All that should come back is the lines of the data below from the one containing "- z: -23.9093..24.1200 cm" to the one containing "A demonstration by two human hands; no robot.", inclusive, exactly as they stand.
((
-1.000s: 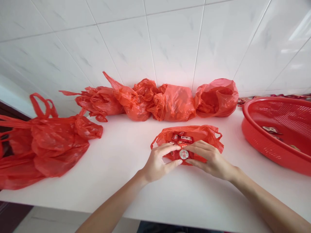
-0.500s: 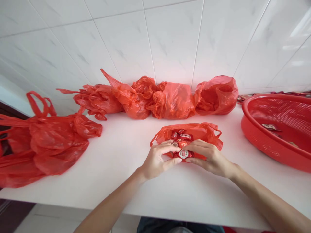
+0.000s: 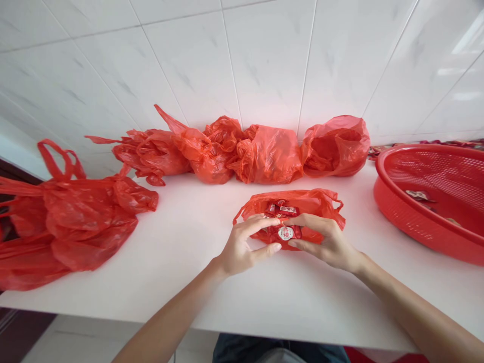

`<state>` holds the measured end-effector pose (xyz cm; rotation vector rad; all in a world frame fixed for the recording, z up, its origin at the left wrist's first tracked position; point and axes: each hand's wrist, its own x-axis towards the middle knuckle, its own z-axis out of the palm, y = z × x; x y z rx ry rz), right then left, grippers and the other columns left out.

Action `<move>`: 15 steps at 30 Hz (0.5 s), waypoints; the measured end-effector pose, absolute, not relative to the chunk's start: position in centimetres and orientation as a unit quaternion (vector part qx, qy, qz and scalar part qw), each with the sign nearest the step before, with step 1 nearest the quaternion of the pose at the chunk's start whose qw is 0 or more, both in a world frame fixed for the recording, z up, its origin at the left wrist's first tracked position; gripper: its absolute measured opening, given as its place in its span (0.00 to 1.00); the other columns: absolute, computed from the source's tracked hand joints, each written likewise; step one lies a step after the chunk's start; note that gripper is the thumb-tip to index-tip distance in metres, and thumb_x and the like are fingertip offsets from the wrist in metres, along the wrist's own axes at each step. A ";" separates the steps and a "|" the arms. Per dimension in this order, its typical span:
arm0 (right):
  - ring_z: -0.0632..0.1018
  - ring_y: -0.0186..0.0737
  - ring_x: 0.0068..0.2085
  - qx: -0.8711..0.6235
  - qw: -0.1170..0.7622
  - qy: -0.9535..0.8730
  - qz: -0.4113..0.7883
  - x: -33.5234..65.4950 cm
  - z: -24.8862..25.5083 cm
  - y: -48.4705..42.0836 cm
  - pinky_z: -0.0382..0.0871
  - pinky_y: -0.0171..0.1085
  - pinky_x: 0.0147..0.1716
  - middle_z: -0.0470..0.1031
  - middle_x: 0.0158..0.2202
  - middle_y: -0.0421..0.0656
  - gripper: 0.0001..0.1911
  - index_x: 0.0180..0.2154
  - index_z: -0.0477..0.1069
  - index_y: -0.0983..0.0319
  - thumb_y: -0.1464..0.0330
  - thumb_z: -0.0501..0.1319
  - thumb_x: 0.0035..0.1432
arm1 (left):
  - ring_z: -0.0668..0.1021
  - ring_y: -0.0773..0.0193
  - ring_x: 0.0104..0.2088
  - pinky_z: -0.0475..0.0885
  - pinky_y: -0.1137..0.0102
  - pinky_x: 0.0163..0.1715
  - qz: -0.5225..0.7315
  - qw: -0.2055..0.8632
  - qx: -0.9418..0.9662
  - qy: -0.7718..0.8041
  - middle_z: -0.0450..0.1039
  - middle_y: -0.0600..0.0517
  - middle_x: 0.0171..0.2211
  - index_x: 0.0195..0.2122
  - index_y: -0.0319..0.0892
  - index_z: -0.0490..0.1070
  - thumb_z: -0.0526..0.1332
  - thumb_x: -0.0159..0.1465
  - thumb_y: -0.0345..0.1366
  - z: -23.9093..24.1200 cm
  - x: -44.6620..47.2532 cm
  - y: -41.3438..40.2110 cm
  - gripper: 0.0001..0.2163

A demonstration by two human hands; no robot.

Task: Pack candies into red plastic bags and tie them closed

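A red plastic bag [image 3: 317, 199] lies on the white table with its mouth spread toward me. Several small wrapped candies in red wrappers show inside it. The nearest candy [image 3: 286, 233] has a round white label and lies between my two hands at the bag's near edge. My left hand [image 3: 245, 242] is open at the left of the mouth, its thumb apart from the fingers. Opposite it, my right hand [image 3: 325, 239] is open too, fingertips over the candies and thumb lower, beside the labelled candy. Both hands' fingers partly cover the other candies.
Several filled red plastic bags [image 3: 272, 154] stand in a row against the tiled wall. More red bags [image 3: 91, 217] sit at the left. On the right, a red perforated basket [image 3: 412, 222] holds a few wrapped pieces. Small packets [image 3: 434, 143] lie behind it along the wall.
Half a second ago my fingertips pinched the labelled candy from both sides. Now the thumbs and fingers have parted, and the candy lies loose in the bag's mouth.
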<state>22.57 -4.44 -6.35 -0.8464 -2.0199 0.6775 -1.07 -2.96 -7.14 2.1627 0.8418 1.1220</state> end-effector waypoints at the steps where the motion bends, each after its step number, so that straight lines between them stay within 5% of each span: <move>1: 0.83 0.46 0.48 -0.342 0.416 -0.799 0.268 22.6 -6.4 -4.4 0.79 0.42 0.49 0.82 0.48 0.48 0.17 0.53 0.75 0.59 0.62 0.64 0.64 | 0.82 0.55 0.50 0.73 0.56 0.58 0.419 0.266 0.811 0.309 0.82 0.48 0.48 0.51 0.47 0.77 0.70 0.60 0.35 -7.1 -1.1 -2.9 0.17; 15: 0.85 0.43 0.43 -0.354 0.395 -0.825 0.194 23.2 -6.4 -4.1 0.81 0.39 0.44 0.84 0.45 0.46 0.16 0.52 0.77 0.59 0.59 0.61 0.67 | 0.82 0.55 0.51 0.76 0.59 0.55 0.422 0.233 0.816 0.320 0.82 0.49 0.48 0.52 0.47 0.78 0.69 0.63 0.36 -7.7 -1.1 -2.8 0.16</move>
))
Worked solution ::
  - z: -23.9093..24.1200 cm
  - x: -44.6620..47.2532 cm
  - y: -41.3438..40.2110 cm
  - gripper: 0.0001..0.2163

A demonstration by two human hands; no robot.

Nothing more remains to be added to the answer.